- Data listing
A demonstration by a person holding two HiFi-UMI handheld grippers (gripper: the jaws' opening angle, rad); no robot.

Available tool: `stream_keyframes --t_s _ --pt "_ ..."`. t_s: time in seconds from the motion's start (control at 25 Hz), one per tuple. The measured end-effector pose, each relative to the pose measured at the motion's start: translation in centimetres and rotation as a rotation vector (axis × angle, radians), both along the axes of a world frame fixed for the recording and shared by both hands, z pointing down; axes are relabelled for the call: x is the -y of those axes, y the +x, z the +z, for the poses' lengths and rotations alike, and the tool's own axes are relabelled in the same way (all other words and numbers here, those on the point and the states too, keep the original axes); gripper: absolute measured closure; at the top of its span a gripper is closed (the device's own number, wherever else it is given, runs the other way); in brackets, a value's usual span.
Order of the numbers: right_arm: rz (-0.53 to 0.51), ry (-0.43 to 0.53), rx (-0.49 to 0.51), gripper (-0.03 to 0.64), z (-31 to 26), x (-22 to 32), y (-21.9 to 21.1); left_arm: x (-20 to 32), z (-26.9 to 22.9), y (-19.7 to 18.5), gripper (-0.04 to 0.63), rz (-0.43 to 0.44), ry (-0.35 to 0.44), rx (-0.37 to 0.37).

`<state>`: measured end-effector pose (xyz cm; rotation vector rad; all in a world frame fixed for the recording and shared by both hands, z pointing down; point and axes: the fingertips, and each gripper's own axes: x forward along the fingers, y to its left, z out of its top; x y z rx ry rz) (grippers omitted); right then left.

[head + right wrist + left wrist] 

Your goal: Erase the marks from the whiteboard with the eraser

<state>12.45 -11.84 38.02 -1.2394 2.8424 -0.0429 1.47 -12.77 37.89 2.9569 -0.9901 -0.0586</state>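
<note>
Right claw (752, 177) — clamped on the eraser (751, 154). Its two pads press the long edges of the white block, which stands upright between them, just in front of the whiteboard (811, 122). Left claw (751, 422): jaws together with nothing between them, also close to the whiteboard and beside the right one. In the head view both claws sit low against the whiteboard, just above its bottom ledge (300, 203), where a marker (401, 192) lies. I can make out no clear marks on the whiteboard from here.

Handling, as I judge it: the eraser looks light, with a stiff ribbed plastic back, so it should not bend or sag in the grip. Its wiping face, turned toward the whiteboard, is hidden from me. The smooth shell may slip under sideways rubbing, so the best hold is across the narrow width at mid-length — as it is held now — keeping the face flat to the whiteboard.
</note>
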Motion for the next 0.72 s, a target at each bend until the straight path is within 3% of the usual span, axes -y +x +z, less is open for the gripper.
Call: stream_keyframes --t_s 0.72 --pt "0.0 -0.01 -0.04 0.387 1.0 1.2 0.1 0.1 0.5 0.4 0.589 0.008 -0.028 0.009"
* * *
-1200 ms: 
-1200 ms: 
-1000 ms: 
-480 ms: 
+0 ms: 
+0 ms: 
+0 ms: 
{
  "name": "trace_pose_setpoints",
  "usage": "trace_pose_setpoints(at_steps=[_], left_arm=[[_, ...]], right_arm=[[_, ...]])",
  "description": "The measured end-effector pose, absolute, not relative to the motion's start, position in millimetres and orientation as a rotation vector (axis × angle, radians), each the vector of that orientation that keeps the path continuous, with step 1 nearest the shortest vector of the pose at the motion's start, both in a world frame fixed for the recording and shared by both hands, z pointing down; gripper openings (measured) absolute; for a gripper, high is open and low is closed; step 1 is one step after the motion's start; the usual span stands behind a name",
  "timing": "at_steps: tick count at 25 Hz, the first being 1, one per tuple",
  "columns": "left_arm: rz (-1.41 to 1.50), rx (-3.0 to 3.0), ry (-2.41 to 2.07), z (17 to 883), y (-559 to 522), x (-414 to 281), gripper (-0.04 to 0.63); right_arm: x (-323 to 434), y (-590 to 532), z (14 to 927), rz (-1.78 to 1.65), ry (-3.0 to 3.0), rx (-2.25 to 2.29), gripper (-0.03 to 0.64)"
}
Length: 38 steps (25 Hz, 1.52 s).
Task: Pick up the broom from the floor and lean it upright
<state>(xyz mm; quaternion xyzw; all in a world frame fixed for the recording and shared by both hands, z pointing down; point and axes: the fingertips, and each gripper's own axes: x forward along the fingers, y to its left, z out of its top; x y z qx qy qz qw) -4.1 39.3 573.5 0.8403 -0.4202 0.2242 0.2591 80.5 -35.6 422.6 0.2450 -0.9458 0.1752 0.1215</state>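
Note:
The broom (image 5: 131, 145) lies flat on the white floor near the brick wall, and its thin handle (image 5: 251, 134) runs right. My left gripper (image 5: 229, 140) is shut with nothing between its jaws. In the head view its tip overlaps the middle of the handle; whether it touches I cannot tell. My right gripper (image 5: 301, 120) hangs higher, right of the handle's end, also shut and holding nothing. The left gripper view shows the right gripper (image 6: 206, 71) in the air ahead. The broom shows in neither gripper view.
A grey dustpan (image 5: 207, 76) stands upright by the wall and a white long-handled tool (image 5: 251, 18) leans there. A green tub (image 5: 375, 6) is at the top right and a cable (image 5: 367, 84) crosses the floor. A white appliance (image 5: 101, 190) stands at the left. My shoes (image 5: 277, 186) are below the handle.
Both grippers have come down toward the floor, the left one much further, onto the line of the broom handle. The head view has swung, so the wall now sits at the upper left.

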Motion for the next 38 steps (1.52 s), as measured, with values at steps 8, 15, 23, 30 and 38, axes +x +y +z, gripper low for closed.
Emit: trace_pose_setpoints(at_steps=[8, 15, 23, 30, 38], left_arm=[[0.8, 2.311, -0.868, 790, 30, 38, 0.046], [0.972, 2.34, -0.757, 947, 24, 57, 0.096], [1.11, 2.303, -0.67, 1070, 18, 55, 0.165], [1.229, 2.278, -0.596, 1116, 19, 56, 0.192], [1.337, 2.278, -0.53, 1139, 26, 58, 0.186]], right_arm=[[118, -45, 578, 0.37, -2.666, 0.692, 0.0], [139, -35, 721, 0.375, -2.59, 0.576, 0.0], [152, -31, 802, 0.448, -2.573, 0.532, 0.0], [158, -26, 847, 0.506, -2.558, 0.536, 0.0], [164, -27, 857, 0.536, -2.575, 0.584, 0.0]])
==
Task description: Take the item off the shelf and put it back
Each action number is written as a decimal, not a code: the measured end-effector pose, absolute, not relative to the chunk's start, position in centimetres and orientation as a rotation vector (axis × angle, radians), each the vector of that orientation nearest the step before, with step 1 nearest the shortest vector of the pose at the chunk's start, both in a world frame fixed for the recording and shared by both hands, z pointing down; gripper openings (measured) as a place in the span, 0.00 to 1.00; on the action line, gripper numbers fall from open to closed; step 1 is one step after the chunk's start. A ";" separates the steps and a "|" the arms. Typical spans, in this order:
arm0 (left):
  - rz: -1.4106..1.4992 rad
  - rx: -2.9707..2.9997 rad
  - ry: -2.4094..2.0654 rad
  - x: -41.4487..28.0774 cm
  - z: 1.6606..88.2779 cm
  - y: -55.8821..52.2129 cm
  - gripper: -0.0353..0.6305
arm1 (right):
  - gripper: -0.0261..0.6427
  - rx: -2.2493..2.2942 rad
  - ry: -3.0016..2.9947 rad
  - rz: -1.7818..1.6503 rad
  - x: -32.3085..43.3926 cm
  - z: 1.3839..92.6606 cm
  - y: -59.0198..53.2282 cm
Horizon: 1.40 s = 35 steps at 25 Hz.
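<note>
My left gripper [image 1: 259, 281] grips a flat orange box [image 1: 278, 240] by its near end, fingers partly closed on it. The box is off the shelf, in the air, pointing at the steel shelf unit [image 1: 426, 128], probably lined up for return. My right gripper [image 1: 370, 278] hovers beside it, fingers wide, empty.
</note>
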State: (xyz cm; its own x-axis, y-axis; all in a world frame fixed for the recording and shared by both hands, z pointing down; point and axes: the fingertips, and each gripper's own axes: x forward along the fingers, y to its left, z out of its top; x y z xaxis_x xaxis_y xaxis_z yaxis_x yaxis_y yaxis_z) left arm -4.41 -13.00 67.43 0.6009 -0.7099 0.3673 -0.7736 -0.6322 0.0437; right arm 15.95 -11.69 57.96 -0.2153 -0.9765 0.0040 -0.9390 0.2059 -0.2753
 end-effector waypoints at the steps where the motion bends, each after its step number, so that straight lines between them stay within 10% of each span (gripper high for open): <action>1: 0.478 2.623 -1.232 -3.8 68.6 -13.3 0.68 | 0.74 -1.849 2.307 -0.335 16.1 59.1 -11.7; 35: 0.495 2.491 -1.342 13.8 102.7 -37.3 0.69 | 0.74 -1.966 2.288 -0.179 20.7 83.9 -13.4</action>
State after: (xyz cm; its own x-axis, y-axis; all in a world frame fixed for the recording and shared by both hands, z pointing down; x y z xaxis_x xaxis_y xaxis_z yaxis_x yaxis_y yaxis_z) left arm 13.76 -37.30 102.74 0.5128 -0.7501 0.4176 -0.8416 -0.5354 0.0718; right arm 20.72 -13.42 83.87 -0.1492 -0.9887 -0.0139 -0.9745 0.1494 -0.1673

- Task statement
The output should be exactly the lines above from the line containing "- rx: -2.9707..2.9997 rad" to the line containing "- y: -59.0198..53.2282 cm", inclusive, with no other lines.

- Reply to the exercise
  - rx: -2.9707..2.9997 rad
  - ry: -2.4094..2.0654 rad
  - x: -41.4487..28.0774 cm
  - z: 1.6606..88.2779 cm
  - y: -55.8821..52.2129 cm
  - gripper: -0.0353..0.6305
arm1 (right):
  - gripper: -0.0261..0.6427
  - rx: -2.2493..2.2942 rad
  - ry: -3.0016..2.9947 rad
  - rz: -1.7818..1.6503 rad
  - x: -32.3085..43.3926 cm
  - z: 1.3839..92.6606 cm
  - y: -59.0198..53.2282 cm

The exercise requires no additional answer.